WORK TO COMPLETE: Every line in the records below with the string "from" is to be copied out.

RECORDS SHOWN:
_ _ _ _
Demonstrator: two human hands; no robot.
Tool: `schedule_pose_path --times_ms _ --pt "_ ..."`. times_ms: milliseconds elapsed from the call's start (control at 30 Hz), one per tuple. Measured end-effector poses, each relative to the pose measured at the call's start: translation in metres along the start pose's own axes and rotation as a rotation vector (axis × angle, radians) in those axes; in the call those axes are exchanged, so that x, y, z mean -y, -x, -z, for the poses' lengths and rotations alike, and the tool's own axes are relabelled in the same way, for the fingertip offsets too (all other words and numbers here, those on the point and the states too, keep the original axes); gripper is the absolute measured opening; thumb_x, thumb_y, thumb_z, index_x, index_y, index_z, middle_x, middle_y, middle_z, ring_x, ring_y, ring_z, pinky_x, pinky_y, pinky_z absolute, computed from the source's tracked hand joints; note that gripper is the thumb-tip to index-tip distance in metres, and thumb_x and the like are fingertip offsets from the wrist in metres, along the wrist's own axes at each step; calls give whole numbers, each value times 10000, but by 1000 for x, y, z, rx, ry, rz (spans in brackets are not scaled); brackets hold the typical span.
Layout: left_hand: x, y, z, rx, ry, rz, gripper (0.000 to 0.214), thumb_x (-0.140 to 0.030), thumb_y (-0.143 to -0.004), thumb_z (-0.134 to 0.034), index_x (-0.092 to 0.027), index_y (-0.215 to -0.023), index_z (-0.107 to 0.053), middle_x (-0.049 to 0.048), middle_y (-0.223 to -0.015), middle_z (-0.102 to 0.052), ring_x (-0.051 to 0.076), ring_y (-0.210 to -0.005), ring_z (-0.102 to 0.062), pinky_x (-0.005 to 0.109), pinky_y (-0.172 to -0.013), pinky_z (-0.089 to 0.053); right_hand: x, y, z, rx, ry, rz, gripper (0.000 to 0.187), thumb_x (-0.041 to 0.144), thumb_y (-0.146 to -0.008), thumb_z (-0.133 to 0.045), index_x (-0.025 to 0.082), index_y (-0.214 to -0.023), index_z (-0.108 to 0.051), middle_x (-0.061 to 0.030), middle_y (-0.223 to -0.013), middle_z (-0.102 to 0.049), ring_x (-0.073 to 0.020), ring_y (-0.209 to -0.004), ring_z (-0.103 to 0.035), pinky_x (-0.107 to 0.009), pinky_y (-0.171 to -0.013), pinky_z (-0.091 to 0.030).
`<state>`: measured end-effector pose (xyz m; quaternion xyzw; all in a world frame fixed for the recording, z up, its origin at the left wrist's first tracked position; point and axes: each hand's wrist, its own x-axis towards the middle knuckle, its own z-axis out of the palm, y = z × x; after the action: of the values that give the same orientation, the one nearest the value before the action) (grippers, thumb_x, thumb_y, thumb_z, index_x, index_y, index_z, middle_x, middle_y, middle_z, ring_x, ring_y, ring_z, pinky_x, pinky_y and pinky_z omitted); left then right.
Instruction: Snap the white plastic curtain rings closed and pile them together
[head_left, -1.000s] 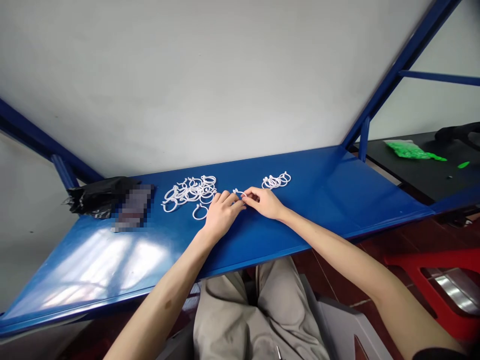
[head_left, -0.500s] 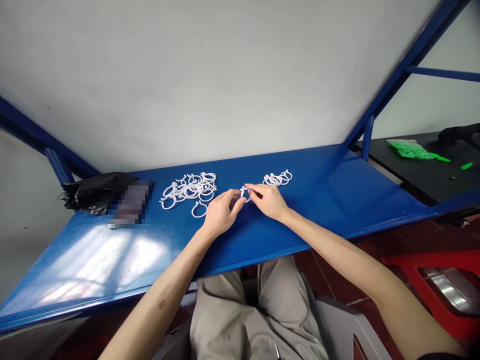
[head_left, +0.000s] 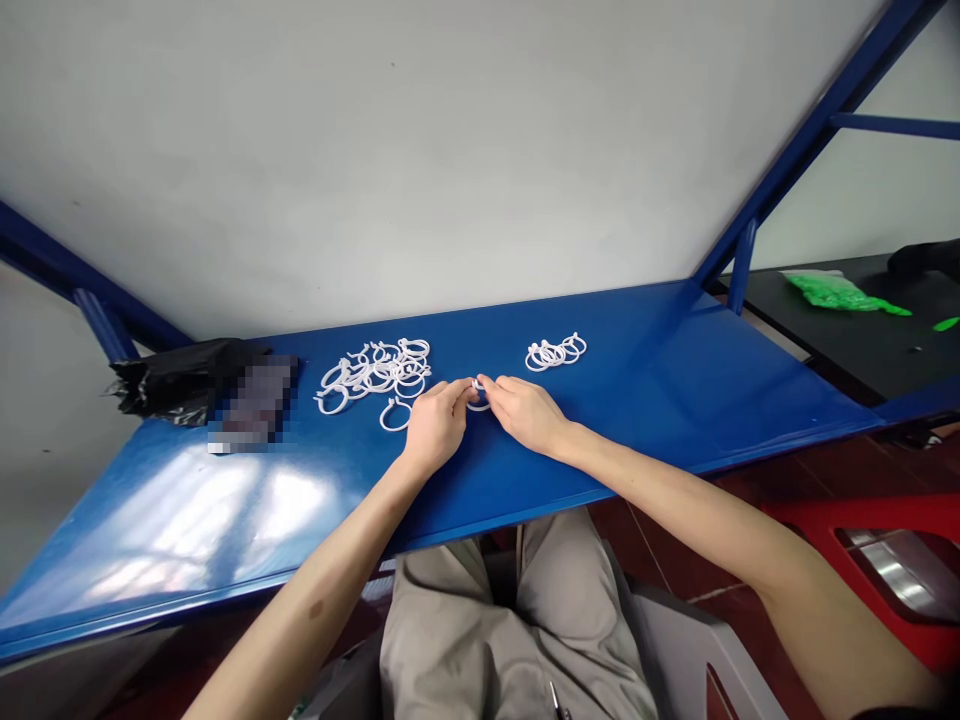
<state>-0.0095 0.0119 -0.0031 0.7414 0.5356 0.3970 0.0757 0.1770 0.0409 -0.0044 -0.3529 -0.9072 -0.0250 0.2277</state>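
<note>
Head view: a small white plastic ring [head_left: 478, 396] is pinched between the left hand [head_left: 433, 428] and right hand [head_left: 525, 412], lowered closer to the blue metal shelf [head_left: 660, 400] than half a second ago (between the two white ring piles [head_left: 375, 372]).

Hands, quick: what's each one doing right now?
Left hand: fingertips pinched on a white ring.
Right hand: fingertips pinched on the same ring, just above the blue table.
</note>
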Motion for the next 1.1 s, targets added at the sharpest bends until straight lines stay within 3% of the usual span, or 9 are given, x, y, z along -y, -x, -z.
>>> schedule_pose_path --times_ms 267,467,567,667,800,967,1100 --pt "2 5 0 55 -196 -93 282 -163 -994 -429 -200 -901 -693 49 -843 -745 172 -762 -666 269 -682 -488 2 4 0 27 116 82 389 123 -1035 -395 62 -1371 -582 -127 -957 -715 -229 -885 -647 -325 -722 -545" --pt "-1 -5 5 114 -341 -109 304 -309 -1039 -420 -190 -1074 -698 82 -912 -742 219 -853 -655 330 -759 -477 1 -6 8 -11 104 18 361 177 -1051 -404 106 -1315 -640 -114 -971 -710 -208 -882 -639 -307 -703 -505" --pt "2 -11 15 23 -466 -84 386 -425 -1030 -438 -182 -1211 -678 123 -1050 -737 299 -1021 -622 421 -884 -451 -13 -11 16 -98 59 -135 370 278 -1072 -381 174 -1276 -672 -102 -1028 -681 -190 -857 -624 -289 -649 -464" --pt "12 -13 24 -57 -585 48 428 -414 -1015 -441 -149 -1277 -651 179 -1191 -682 355 -1134 -565 474 -938 -422 -44 -12 26 -157 25 -387 391 335 -1063 -371 209 -1301 -654 -101 -1076 -652 -188 -802 -607 -296 -628 -449" --pt "27 -14 27 3 -693 155 451 -358 -972 -478 -133 -1340 -610 205 -1225 -645 382 -1162 -537 490 -938 -414 -90 -5 40 -234 28 -659 380 294 -1011 -421 186 -1308 -632 -126 -1113 -651 -238 -910 -630 -340 -723 -481" --pt "35 -17 26 41 -707 193 399 -298 -981 -419 -162 -1272 -656 173 -1184 -690 377 -1166 -546 493 -947 -401 -112 3 48 -201 48 -836 214 249 -945 -523 204 -1095 -669 -93 -1051 -687 -257 -977 -626 -357 -773 -483" --pt "36 -17 27 -28 -637 163 353 -288 -982 -423 -181 -1191 -687 158 -1097 -728 371 -1122 -573 496 -930 -402 -113 6 46 -137 76 -880 186 253 -931 -541 206 -1028 -693 -104 -1056 -676 -258 -960 -615 -357 -760 -486"
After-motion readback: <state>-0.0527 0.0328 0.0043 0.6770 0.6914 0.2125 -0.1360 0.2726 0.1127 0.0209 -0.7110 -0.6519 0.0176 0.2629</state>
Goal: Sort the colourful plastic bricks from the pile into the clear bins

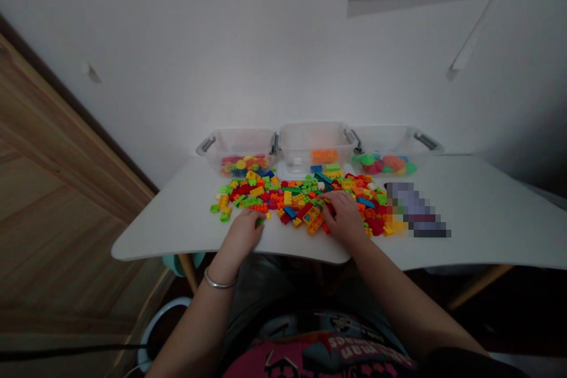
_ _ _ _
ANSWER TO THE EXERCISE:
Tool: `schedule_pose_path --times_ms _ --pt "_ ..."`. times_ms: milliseconds elapsed from the call's start (control at 30 Hz), one per tuple. Measured end-effector poses, each relative to the pose measured at the call's start: translation in metres along the start pose's own axes and rotation as a rotation vector (axis × angle, radians) in those axes; in the call those axes are exchanged, so that x, y, z mean -y, -x, -z, for the poses' lengths and rotations alike, and the tool's own axes are relabelled in the same way, for the fingertip offsets too (all other words and numbers here, those on the point and the states too, keep the original axes); gripper is the absolute measured opening; thumb_x, thumb_y, thumb_z, index_x, index_y, index_z, middle_x, middle_y, middle_z, ring_x, ring_y, ring_z, pinky_x, pinky_y, pinky_z absolute, computed from the source's tracked hand joints; note that gripper is the thumb-tip to index-tip distance in metres, and thumb_x and the like are fingertip offsets from the wrist in metres, along the wrist's own axes at each step; calls give whole numbers, each value times 10000, but by 1000 for x, y, z, rx, ry, rz (spans in brackets are not scaled); brackets hold the typical span.
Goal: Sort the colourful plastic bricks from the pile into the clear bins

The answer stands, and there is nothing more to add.